▶ **Problem to work on**
Nothing outside the range below should be printed. Output exactly the lines from the line with "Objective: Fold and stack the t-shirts" to the line with "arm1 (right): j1", both included.

▶ **Data shown**
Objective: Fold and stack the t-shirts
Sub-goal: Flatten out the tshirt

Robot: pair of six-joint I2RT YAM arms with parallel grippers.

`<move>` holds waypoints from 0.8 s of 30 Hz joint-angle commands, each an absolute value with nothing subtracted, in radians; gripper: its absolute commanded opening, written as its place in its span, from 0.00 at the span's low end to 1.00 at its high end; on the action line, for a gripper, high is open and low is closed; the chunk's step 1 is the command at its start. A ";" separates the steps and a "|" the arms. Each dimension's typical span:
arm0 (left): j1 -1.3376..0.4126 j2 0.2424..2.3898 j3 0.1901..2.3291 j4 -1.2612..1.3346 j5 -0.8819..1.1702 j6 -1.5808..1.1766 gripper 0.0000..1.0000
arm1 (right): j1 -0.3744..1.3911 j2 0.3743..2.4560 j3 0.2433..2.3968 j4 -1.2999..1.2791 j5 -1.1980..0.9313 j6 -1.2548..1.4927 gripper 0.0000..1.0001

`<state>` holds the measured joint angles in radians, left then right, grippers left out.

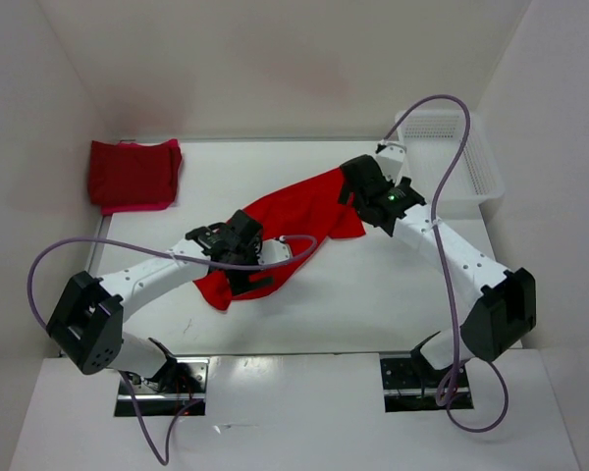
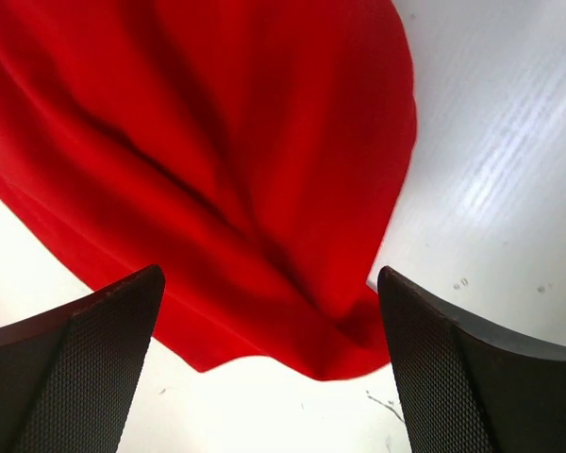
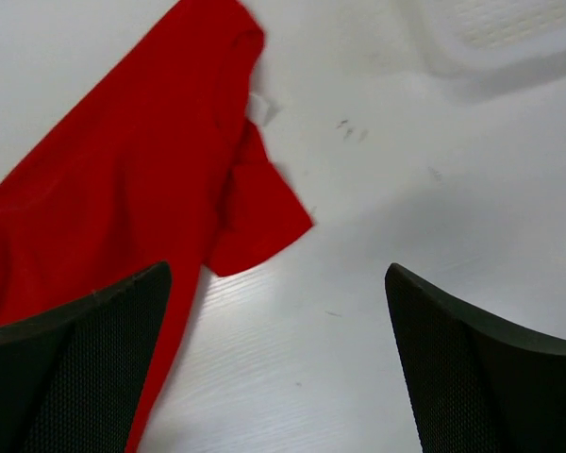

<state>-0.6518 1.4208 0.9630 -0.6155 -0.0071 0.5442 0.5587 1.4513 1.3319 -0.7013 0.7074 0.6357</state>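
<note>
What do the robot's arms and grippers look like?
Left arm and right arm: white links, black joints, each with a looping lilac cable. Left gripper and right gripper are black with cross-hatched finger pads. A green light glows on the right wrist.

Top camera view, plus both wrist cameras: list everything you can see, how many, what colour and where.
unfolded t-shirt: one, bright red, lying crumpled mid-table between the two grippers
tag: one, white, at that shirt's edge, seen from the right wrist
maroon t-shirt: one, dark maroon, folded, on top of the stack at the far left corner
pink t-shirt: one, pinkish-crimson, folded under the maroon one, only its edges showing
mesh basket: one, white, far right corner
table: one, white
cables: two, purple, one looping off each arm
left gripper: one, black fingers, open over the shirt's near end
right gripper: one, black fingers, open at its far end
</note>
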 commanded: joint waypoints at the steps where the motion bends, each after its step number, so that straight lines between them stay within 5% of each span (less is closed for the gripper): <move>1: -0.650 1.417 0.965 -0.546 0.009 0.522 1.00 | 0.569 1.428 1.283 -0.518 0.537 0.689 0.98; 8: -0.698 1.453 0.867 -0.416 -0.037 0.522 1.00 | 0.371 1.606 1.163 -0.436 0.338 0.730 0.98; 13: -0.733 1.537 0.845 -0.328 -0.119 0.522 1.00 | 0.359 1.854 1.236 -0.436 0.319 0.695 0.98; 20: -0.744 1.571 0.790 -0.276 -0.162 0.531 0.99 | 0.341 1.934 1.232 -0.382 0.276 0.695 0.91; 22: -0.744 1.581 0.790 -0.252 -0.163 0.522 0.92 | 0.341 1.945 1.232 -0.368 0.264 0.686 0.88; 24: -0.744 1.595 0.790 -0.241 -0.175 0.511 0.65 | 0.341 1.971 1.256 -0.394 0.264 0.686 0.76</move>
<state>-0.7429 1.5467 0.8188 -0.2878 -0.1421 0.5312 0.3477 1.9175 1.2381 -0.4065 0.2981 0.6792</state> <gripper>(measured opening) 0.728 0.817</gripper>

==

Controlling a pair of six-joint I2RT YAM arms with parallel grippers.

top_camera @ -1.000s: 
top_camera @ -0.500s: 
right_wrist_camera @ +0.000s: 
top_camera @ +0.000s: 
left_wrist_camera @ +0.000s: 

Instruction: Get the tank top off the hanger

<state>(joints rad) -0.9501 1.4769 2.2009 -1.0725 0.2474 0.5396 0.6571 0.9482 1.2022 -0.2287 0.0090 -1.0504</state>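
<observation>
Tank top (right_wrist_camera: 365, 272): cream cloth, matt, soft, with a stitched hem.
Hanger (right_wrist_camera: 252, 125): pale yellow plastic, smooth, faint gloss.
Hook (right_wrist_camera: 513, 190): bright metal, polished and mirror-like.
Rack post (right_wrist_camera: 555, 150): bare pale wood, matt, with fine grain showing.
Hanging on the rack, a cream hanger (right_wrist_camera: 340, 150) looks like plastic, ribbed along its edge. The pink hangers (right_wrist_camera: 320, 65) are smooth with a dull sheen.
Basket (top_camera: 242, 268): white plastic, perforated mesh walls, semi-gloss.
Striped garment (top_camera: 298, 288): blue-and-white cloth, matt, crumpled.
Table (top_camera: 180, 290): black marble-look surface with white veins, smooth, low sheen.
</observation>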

▶ **Exercise response**
Objective: Fold and stack the t-shirts
Sub-goal: Flatten out the tshirt

Robot: pair of six-joint I2RT YAM arms with parallel grippers.

`<move>` holds waypoints from 0.8 s of 30 Hz joint-angle commands, each an absolute value with nothing subtracted, in radians; gripper: its absolute commanded opening, written as its place in its span, from 0.00 at the span's low end to 1.00 at its high end; on the action line, for a gripper, high is open and low is closed; the chunk's step 1 is the command at its start. A ";" separates the steps and a "|" the arms. Each dimension's typical span:
arm0 (left): j1 -1.3376..0.4126 j2 0.2424..2.3898 j3 0.1901..2.3291 j4 -1.2612..1.3346 j5 -0.8819..1.1702 j6 -1.5808..1.1766 gripper 0.0000..1.0000
arm1 (right): j1 -0.3744..1.3911 j2 0.3743..2.4560 j3 0.2433..2.3968 j4 -1.2999..1.2791 j5 -1.1980..0.9313 j6 -1.2548..1.4927 gripper 0.0000..1.0001

That is the complete answer.